■ **WHAT YOU ARE ASKED TO DO**
Bring together all lines from the listing below that contain the string "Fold".
-- Opening Marker --
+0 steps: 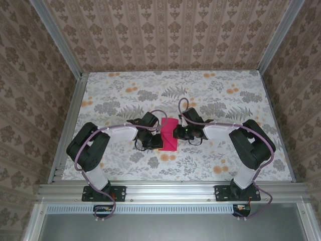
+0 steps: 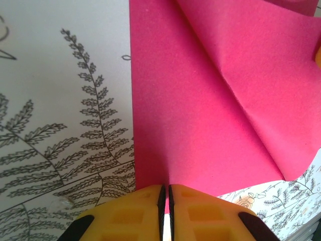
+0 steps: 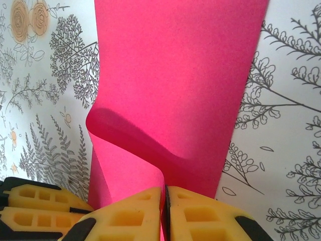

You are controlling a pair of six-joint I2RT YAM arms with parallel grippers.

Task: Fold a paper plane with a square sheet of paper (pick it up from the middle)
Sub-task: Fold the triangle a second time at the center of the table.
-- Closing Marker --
■ **THE ANSWER**
Task: Fold a paper plane with a square sheet of paper (pick it up from the middle)
Sub-task: Fold the triangle a second time at the center of the table.

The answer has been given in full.